Disturbing images. There’s as much horror here as lover of nightmares could ever desire, but at its heart this one is a fable. It’s also the only imaginary city in this collection that really works as urban fantasy. The cityness of Grindly, its decline and despair, is central to the story.
“The Skinny Girl” by Lucius Shepard
Mexico City. Hugo Lis is a news photographer who specializes in the victims of violent death – the “red news.” This is a city where Death is worshiped – a saint if not a goddess – although Hugo himself has never been such a believer.
“Death has become so prominent a character in our lives, we’ve transformed her into a movie star,” he would typically say, leading his interviewer among the stalls that transformed many of Tepito’s streets into crowded pedestrian aisles, pointing out the various representations of Santa Muerte available among fraudulent Swiss watches and knock-offs of designer clothing–statuettes and paintings of robed skeletal figures juxtaposed with T-shirts that depicted her as an emaciated yet beautiful young girl.
One day, she sends for him. Hugo’s skepticism is challenged.
Macabre fantastic with a strong eroticism. Perhaps the most disturbing story here. Another one that it’s hard to imagine placed in any other city.
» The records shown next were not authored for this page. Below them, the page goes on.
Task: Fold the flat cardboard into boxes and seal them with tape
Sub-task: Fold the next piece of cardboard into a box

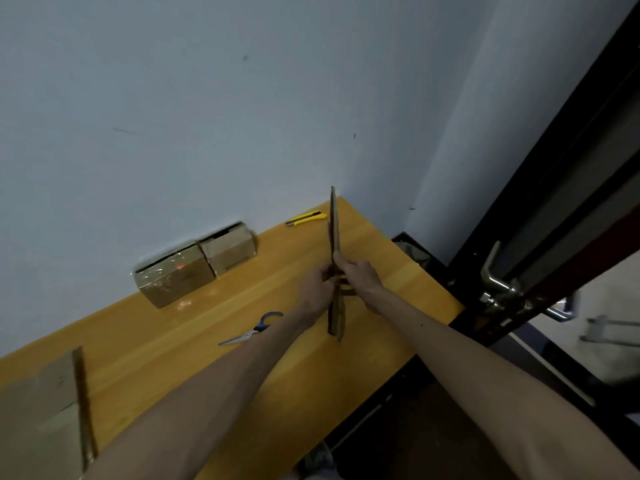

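Note:
I hold a flat cardboard piece [334,230] upright and edge-on above the yellow table [194,355]. My left hand [317,287] grips it from the left and my right hand [358,275] grips it from the right, both at its middle. Its lower end reaches down to about the table surface near the right edge. Two taped boxes [194,268] stand side by side against the wall at the back left; the nearer one is wrapped in shiny clear tape. A stack of flat cardboard [45,417] lies at the near left corner.
Blue-handled scissors [252,330] lie on the table left of my forearms. A yellow utility knife [306,218] lies at the far edge by the wall. A dark door frame with a metal handle [498,282] stands close on the right, past the table's edge.

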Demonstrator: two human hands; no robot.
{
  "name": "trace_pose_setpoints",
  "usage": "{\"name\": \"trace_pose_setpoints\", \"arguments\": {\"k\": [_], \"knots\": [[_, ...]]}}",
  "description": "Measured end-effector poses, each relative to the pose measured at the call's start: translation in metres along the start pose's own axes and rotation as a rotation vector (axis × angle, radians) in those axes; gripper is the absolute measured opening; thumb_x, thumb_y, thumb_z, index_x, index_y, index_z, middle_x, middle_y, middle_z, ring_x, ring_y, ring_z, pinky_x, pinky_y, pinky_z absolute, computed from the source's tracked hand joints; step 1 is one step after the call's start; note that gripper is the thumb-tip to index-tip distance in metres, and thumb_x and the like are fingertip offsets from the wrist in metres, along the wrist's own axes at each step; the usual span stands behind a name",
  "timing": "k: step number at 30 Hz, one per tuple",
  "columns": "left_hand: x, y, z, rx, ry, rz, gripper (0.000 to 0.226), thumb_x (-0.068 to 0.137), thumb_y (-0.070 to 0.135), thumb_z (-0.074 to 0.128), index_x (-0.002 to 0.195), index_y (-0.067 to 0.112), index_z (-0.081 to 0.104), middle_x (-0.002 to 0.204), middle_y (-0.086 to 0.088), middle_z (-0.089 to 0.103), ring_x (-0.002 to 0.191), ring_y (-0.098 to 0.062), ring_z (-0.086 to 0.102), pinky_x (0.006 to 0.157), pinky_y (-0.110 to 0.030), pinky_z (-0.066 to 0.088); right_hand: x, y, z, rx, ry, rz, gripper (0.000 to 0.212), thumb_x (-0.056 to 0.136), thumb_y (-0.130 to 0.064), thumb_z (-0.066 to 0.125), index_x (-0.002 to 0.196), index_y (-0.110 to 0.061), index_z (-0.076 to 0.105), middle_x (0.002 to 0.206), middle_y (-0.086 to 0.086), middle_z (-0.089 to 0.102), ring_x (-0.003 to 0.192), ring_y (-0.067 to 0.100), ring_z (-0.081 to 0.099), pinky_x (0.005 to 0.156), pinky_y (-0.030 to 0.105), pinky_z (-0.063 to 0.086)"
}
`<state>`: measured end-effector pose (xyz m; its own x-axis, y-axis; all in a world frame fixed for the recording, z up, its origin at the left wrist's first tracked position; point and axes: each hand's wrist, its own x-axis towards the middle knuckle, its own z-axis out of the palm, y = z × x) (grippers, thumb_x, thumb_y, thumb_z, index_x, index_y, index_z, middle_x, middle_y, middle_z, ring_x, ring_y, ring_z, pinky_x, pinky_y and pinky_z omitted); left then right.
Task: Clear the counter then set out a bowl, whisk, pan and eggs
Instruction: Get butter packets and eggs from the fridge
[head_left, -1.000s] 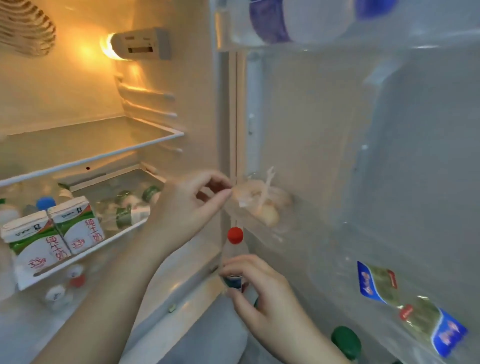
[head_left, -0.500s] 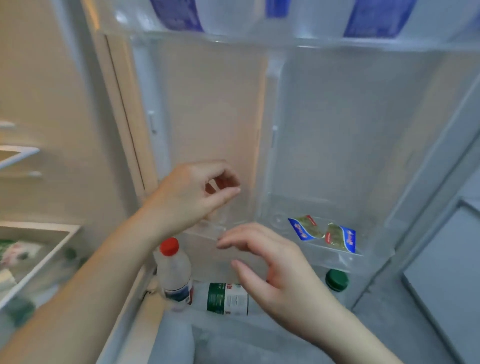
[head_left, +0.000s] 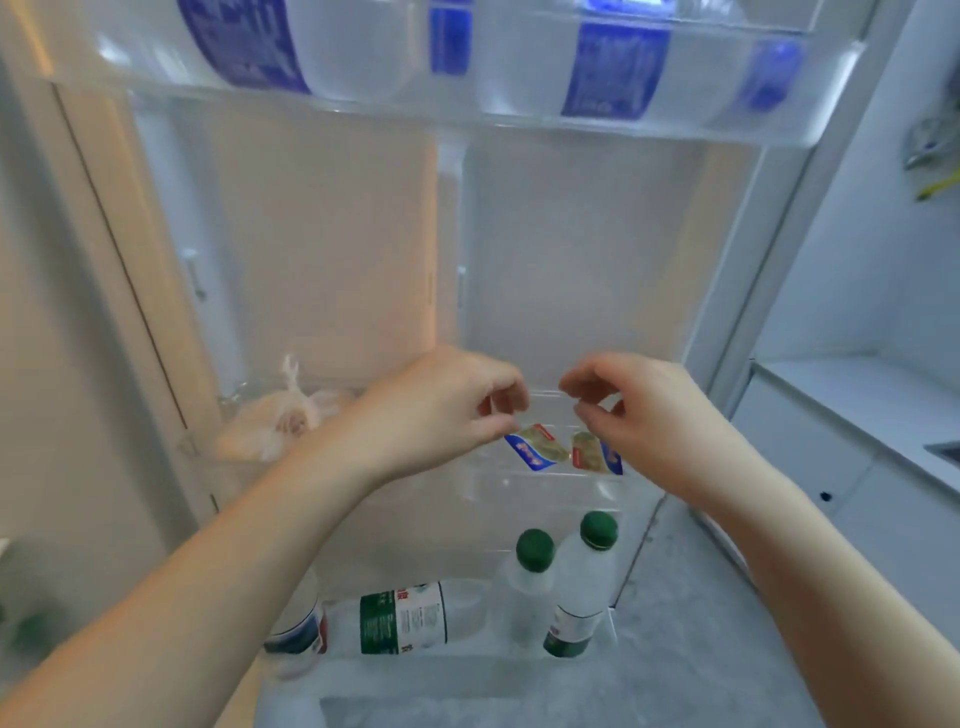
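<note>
Our left hand (head_left: 441, 410) and right hand (head_left: 654, 415) hover side by side before the middle door shelf (head_left: 498, 486).
On both, the fingers curl in toward the thumb, and we see nothing held between them. The bag of eggs (head_left: 280, 423) sits at the shelf's left end, just beside our left wrist. Two sachets (head_left: 537, 451) lie toward its right end, below our fingertips.

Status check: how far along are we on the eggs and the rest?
Done: the fridge door is open; little of the counter shows. In hand: nothing certain; left hand and right hand hover, fingers curled, at the door shelf, neither on the bag of apparent eggs at its left end. Left: take the eggs; bowl, whisk, pan not in view.
</note>
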<state>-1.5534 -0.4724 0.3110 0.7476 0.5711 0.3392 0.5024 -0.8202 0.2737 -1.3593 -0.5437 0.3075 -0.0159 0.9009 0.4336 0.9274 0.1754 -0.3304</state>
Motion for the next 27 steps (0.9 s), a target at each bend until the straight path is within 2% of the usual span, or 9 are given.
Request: {"name": "trace_pose_setpoints", "arguments": {"k": [3, 5, 8, 11, 14, 17, 21, 24, 27], "knots": [[0.013, 0.008, 0.005, 0.139, -0.048, -0.037, 0.024, 0.089, 0.036, 0.062, 0.109, 0.024, 0.064, 0.102, 0.008, 0.067, 0.091, -0.014, 0.061, 0.081, -0.031, 0.050, 0.007, 0.008, -0.012, -0.174, -0.213, 0.067, 0.029, 0.085, -0.018, 0.066, 0.114, -0.021, 0.063, 0.104, -0.006, 0.066, 0.091, 0.010, 0.059, 0.081, 0.019, 0.045], [0.019, 0.014, 0.010, 0.174, -0.114, -0.088, 0.035, 0.086, 0.046, 0.063, 0.114, 0.026, 0.061, 0.109, 0.006, 0.064, 0.096, -0.017, 0.060, 0.082, -0.033, 0.051, 0.009, 0.006, -0.015, -0.201, -0.334, 0.122, 0.037, 0.084, -0.029, 0.070, 0.119, -0.026, 0.059, 0.109, -0.005, 0.064, 0.098, 0.011, 0.058, 0.086, 0.027, 0.048], [0.028, 0.017, 0.017, 0.191, -0.203, -0.153, 0.046, 0.078, 0.053, 0.067, 0.116, 0.029, 0.059, 0.112, 0.003, 0.062, 0.098, -0.021, 0.060, 0.079, -0.033, 0.051, 0.013, 0.002, -0.015, -0.250, -0.464, 0.158, 0.047, 0.083, -0.036, 0.071, 0.126, -0.030, 0.053, 0.116, -0.006, 0.061, 0.105, 0.013, 0.057, 0.089, 0.027, 0.048], [0.030, 0.019, 0.019, 0.163, -0.225, -0.175, 0.047, 0.075, 0.051, 0.070, 0.115, 0.028, 0.060, 0.105, 0.005, 0.063, 0.093, -0.020, 0.060, 0.067, -0.029, 0.047, 0.016, 0.000, -0.016, -0.278, -0.524, 0.159, 0.051, 0.082, -0.034, 0.071, 0.129, -0.033, 0.050, 0.115, -0.008, 0.062, 0.103, 0.013, 0.057, 0.089, 0.030, 0.049], [0.029, 0.021, 0.021, 0.091, -0.217, -0.163, 0.043, 0.075, 0.043, 0.073, 0.112, 0.026, 0.060, 0.102, 0.004, 0.064, 0.091, -0.020, 0.061, 0.069, -0.031, 0.049, 0.016, -0.004, -0.016, -0.317, -0.562, 0.144, 0.049, 0.083, -0.036, 0.069, 0.129, -0.032, 0.052, 0.105, -0.011, 0.058, 0.091, 0.010, 0.051, 0.079, 0.024, 0.044], [0.028, 0.019, 0.022, 0.038, -0.188, -0.158, 0.035, 0.076, 0.031, 0.075, 0.108, 0.022, 0.063, 0.100, 0.000, 0.063, 0.090, -0.023, 0.061, 0.069, -0.031, 0.050, 0.016, -0.006, -0.012, -0.346, -0.552, 0.105, 0.034, 0.087, -0.026, 0.065, 0.121, -0.027, 0.061, 0.109, -0.008, 0.063, 0.085, 0.009, 0.053, 0.075, 0.022, 0.043], [0.019, 0.009, 0.015, -0.052, -0.022, -0.175, 0.016, 0.080, 0.018, 0.070, 0.095, 0.017, 0.065, 0.091, -0.002, 0.066, 0.086, -0.021, 0.060, 0.069, -0.029, 0.047, 0.017, -0.003, -0.012, -0.210, -0.419, 0.121, 0.015, 0.085, -0.024, 0.067, 0.100, -0.028, 0.068, 0.091, -0.006, 0.069, 0.074, 0.007, 0.064, 0.070, 0.025, 0.054], [0.004, 0.000, 0.007, -0.193, 0.157, -0.238, 0.009, 0.080, 0.019, 0.068, 0.088, 0.017, 0.064, 0.083, 0.002, 0.068, 0.081, -0.016, 0.062, 0.069, -0.029, 0.047, 0.017, 0.000, -0.014, -0.070, -0.259, 0.102, 0.016, 0.085, -0.017, 0.066, 0.096, -0.029, 0.069, 0.089, -0.009, 0.069, 0.078, 0.006, 0.064, 0.069, 0.020, 0.053], [-0.011, -0.007, 0.005, -0.306, 0.290, -0.288, 0.009, 0.079, 0.022, 0.070, 0.083, 0.020, 0.062, 0.079, 0.004, 0.069, 0.077, -0.016, 0.065, 0.071, -0.034, 0.051, 0.019, 0.003, -0.013, 0.056, -0.140, 0.098, 0.021, 0.084, -0.012, 0.066, 0.095, -0.030, 0.070, 0.086, -0.014, 0.068, 0.080, 0.003, 0.063, 0.070, 0.018, 0.051]]}}
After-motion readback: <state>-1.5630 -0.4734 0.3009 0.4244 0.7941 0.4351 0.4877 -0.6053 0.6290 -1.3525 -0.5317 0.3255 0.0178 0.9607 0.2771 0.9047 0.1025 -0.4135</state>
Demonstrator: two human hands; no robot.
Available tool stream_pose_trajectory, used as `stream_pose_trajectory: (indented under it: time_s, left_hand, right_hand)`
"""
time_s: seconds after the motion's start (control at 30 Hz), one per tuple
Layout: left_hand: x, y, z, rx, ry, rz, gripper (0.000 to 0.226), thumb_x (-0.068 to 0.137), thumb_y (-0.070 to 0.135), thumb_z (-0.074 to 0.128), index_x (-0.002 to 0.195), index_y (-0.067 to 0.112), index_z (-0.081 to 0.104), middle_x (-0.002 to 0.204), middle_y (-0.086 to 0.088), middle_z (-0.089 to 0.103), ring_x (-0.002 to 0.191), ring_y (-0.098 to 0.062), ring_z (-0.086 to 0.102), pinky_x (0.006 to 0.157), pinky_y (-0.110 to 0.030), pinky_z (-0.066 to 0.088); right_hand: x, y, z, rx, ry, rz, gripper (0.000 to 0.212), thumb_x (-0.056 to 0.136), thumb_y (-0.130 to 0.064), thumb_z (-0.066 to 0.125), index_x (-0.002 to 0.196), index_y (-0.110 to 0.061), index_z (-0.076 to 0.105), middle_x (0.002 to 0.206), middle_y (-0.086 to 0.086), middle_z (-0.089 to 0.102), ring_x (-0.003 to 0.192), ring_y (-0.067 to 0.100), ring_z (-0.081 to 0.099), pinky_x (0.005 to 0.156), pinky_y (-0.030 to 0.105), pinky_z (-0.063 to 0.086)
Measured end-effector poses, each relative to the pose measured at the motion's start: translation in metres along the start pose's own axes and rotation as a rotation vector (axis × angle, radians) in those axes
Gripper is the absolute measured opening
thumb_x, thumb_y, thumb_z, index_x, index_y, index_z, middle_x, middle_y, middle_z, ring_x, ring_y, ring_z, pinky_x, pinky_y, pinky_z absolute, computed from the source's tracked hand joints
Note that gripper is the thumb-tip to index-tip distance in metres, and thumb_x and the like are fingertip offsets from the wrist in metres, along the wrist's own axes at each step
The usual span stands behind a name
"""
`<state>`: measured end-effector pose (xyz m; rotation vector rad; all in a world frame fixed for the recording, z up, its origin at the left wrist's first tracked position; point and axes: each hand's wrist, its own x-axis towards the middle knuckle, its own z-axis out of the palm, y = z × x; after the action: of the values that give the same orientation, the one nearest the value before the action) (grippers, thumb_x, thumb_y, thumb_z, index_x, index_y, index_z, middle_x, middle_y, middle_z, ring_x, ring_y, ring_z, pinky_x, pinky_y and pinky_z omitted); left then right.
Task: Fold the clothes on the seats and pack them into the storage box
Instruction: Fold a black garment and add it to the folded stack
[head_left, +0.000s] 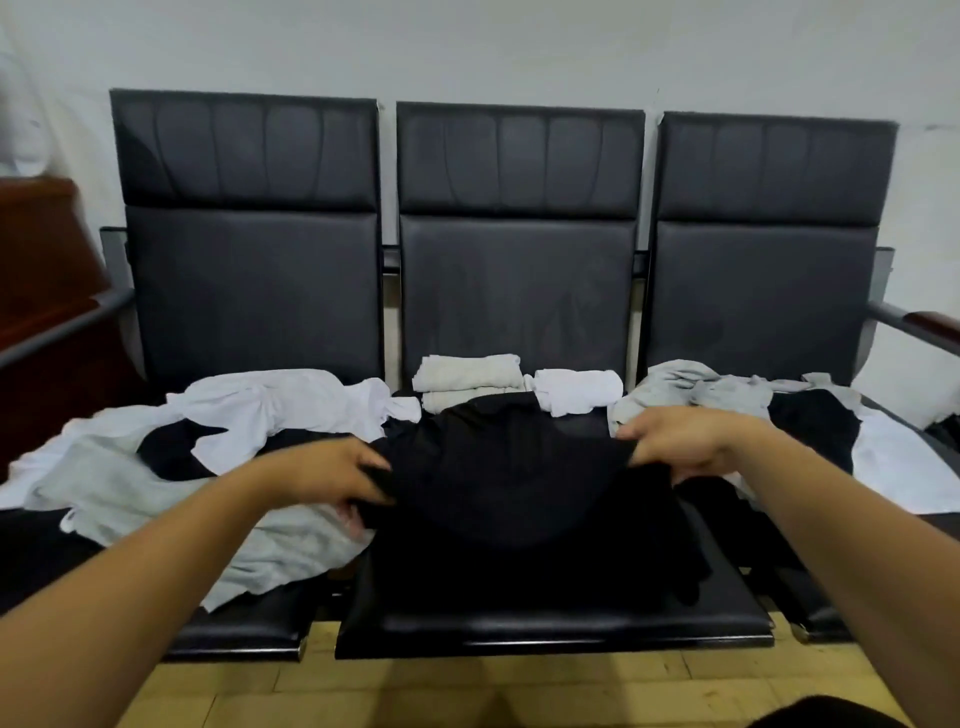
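Grip on black garment (511, 483): left hand (332, 475), right hand (675, 441)

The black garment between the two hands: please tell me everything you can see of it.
The black garment is plain, soft, thin-looking cloth, without visible print. It lies spread on the middle seat, its upper part lifted. The left hand and the right hand each grip one side edge.

black cloth garment (509, 483): spread on middle black leather seat (571, 623), side edges raised | folded beige cloth stack (467, 382), folded white cloth (576, 389): just behind
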<state>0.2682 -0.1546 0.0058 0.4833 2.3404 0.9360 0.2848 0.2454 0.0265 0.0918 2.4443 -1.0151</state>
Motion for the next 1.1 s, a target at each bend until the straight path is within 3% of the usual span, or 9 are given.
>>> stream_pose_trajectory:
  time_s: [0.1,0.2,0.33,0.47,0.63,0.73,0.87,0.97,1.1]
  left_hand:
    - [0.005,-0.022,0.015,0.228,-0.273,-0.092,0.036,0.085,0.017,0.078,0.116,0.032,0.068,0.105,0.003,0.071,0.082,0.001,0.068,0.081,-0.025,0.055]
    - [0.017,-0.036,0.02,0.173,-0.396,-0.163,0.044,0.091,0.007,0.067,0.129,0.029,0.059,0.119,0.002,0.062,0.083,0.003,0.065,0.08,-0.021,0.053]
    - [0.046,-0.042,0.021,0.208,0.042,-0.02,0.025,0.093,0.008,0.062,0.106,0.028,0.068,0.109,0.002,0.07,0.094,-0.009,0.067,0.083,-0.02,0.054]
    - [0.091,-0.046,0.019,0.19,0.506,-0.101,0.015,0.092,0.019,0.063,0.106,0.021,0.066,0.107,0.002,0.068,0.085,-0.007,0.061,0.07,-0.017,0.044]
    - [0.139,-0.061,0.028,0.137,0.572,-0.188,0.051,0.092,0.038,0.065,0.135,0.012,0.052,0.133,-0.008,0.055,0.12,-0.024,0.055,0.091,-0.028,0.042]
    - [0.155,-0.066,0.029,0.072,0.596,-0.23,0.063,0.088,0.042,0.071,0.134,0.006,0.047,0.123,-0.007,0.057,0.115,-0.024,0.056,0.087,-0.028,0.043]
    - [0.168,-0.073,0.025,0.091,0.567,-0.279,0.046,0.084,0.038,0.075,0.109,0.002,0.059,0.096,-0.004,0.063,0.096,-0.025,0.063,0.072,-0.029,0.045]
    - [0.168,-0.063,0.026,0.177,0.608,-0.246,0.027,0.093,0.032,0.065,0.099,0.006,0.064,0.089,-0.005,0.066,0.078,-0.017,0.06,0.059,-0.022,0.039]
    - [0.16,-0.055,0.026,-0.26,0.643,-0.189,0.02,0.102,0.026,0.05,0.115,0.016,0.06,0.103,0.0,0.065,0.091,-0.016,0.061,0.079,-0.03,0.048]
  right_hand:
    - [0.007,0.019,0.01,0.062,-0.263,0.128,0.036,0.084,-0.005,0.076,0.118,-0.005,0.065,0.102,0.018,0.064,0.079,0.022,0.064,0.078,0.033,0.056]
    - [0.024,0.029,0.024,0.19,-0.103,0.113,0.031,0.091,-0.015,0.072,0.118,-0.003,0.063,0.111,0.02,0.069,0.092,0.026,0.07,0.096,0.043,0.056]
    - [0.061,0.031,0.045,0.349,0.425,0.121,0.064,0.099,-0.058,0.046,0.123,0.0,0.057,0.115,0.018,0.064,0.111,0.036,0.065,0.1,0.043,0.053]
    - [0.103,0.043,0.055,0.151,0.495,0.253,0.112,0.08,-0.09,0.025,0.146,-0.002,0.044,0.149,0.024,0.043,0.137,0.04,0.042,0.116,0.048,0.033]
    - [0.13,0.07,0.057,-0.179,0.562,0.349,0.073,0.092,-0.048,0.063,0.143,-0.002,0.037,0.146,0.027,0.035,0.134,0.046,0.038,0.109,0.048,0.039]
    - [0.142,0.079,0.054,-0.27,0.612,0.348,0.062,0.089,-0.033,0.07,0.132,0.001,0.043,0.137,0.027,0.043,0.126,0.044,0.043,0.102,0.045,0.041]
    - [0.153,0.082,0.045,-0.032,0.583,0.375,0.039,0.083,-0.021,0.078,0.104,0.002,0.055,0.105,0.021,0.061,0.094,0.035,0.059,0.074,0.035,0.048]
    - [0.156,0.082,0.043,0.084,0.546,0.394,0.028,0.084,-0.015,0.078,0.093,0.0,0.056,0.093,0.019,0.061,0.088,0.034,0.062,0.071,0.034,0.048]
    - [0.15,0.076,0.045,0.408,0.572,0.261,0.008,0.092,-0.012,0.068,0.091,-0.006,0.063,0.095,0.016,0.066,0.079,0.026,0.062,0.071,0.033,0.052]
“The Colliers’ Venus (1893)” by Caitlín R. Kiernan
Cherry Creek, Colorado [which I take to be an alternate early version of Denver]. Another story set in the mines, where paleontologist Jeremiah Ogilvy learns that there are mysterious happenings down in Shaft Seven. Miners are finding living creatures inside lumps of rock, creatures that die after the nodules are cracked open. But what has come out of the rock now is apparently a woman, and deadly; two men have been killed. The professor is skeptical, but his dreams are full of visions:
…the brick and mortar of the Gallery walls has dissolved utterly away, revealing the trunks of mighty scale trees and innumerable scouring rushes tall as California redwoods. Here is a dark Carboniferous forest, the likes of which has not taken root since the Mary Gray vein at the bottom of Shaft Seven was only slime and rotting detritus. And below these alien boughs, a menagerie of primæval beings has gathered to peer out across the aeons. So, it is not merely a hole knocked in his wall, but a hole bored through the very fabric of time.
Part of the story wants to say it’s something mystical, something on the order of god or demon or primordial power. But the power herself calls herself time – geological time, in the span of which, humanity is insignificant. As a paleontologist, Ogilvy is uniquely prepared, in this day, to comprehend this truth. But it proves to be more than he can comprehend fully, suggesting that there is after all something of the mystical in the geological, or at least the inexplicable. Of all the stories that rest on the past of a place, here is the ultimate, but it is about the past, not the place.
“King Pole, Gallows Pole, Bottle Tree” by Elizabeth Bear
Las Vegas. Part of a series featuring one-eyed Jackie, the [corporeal] spirit of Las Vegas, “guardian of the Sin City and all her fallen angels.” And its ghosts. They want him to do something bout the old woman catching ghosts in a bottle tree. And drinking them.
A crystalline clinking wasn’t only from the chimes. Around the side, another nearly-dead elm swayed in the breeze. Its fingerling branches had been broken off blunt, and onto each stick was thrust a colored bottle — gold, violet, emerald, Ty Nant ruby, Maltine amber, Ayers cobalt blue. They tinkled as the tree moved, and I wondered how they managed not to smash in anything like a real wind.
The old woman is drinking ghost memories because someone is stealing her own. Turns out he’s the most powerful man in Las Vegas, and now he’s stealing Jackie’s memories to keep him from remembering who he is. Given that Jackie is the memory of Las Vegas and its protector, that’s powerful mojo.
Vegas is another of the world’s well-storied cities [was the author making an allusion by naming her villain Powers?], and One-eyed Jackie is a strong archetype for it, a sort of avatar of Odin. I’d still like to know how Powers got the power to overwhelm him so rapidly and thoroughly.